Prakash Jha's big-budget ensemble political drama Raajneeti was Kapoor's first release of 2010. The film, which starred Nana Patekar, Ajay Devgn, Arjun Rampal, Manoj Bajpayee, Katrina Kaif and Sarah Thompson in prominent roles, was inspired by the Indian epic Mahabharata and Mario Puzo's 1969 novel The Godfather. Kapoor's role was of Samar Pratap (based on the characters of Arjuna and Michael Corleone), the younger heir of an Indian political dynasty, who is reluctantly drawn to politics after the assassination of his father. Kapoor described it as his first complex role and considered it a departure from the "lover boy roles" that he had previously played. Nikhat Kazmi of The Times of India reviewed: "The film finally belongs to Ranbir Kapoor who perfects the art of minimalism—and literally grows before your eyes—as the simmering volcano that cannot be held back, once it erupts." Robert Abele of the Los Angeles Times, however, was more critical of his performance which he considered "stony rather than calculating—especially jarring compared to the histrionic turns around him". Indian trade journalists were apprehensive of the film recovering its ₹600 million investment. The film, however, proved to be a major commercial success with worldwide earnings of over ₹1.43 billion. Kapoor received a third Best Actor nomination at Filmfare for the film.
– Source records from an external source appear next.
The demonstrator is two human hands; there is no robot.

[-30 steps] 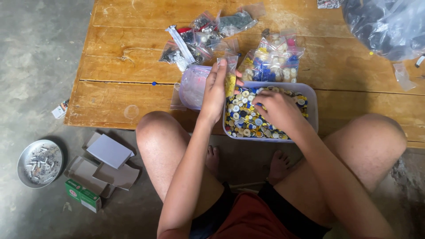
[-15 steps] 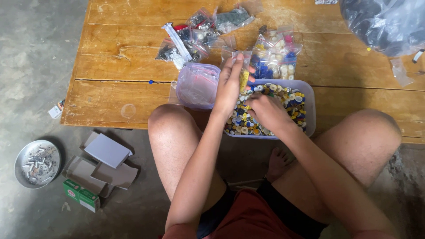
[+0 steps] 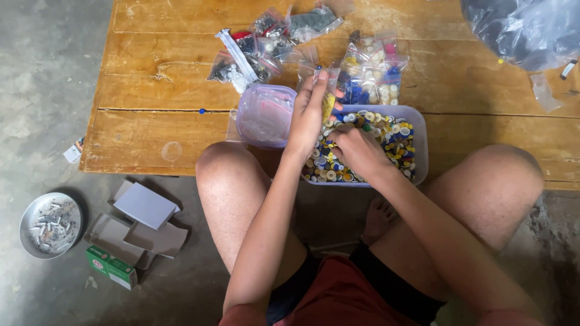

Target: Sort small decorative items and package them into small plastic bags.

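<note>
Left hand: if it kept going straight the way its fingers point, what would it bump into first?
The left hand points up the table, holding a small bag. Straight ahead, it would probably first meet the clear bags piled at the far side, though depth is hard to judge.

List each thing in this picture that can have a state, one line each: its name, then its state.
left hand: raised, gripping a small clear bag
small clear bag: held upright, yellow pieces inside
right hand: down in the tray
tray: open, full of coloured caps
round tub: lid on
metal dish: on floor, holding butts
green box: lying flat
</note>
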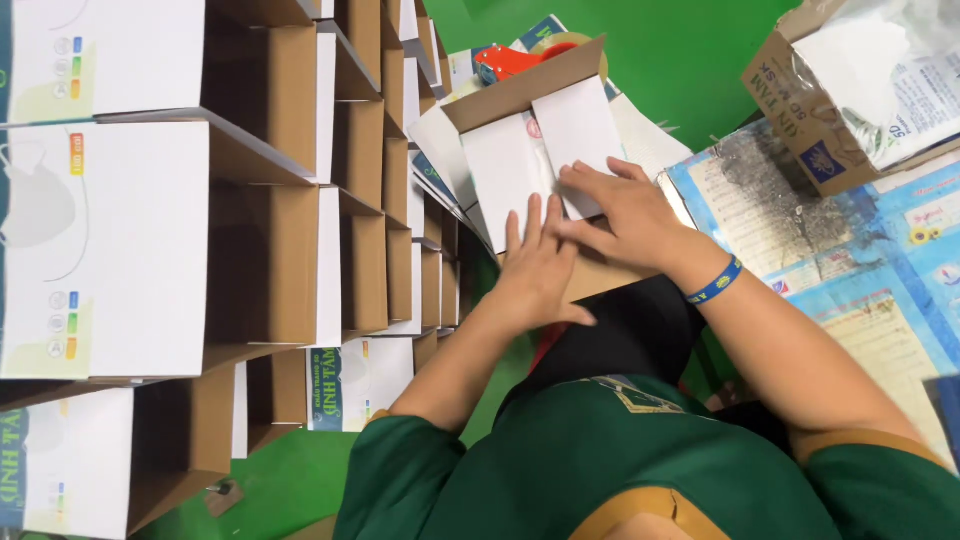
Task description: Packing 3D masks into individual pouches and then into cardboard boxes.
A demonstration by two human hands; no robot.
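Both hands are flat on the small cardboard box (535, 150) resting in the lap: left hand (535, 265) spread over the near flap, right hand (615, 210) pressing the white flap, neither gripping anything. The box looks light, thin-walled and easily creased, best held by its side walls, with stacked boxes (180, 220) just left

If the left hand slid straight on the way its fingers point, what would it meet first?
Likely the white flap of the small box: the left hand already has its fingertips at that flap's lower edge, beside the right hand.
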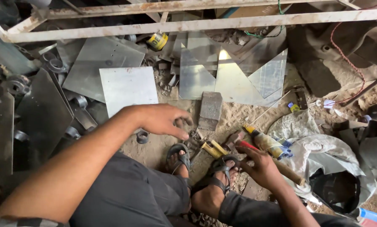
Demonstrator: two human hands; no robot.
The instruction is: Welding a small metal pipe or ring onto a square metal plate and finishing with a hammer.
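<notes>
Metal sheets (pixel 127 88) are spread over the sandy floor (pixel 234 115), sharp edges near bare arms, so a cut is judged possible. A steel block (pixel 210 110) stands just ahead of 2 sandalled feet (pixel 213 185) (toes exposed); a dropped tool could strike them. The left hand (pixel 163 120) hovers released, fingers spread, beside a small dark piece, which cannot be made out. The right hand (pixel 260 166) is clenched on a red-handled tool (pixel 248 146) by the right foot; a slip is judged likely to hit toes.
</notes>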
Later that same year, Kapoor collaborated with Priyanka Chopra on Anand's Anjaana Anjaani, a comedy-drama involving two strangers who decide to commit suicide on New Year's Eve. The film was a moderate financial success but garnered little praise from the critics. Rajeev Masand noted that Kapoor "struggles with a badly-defined role" and NDTVs Anupama Chopra concluded: "Ranbir tries hard to salvage the film, dropping his shirt several times but even his lovingly shot chest can't save the film."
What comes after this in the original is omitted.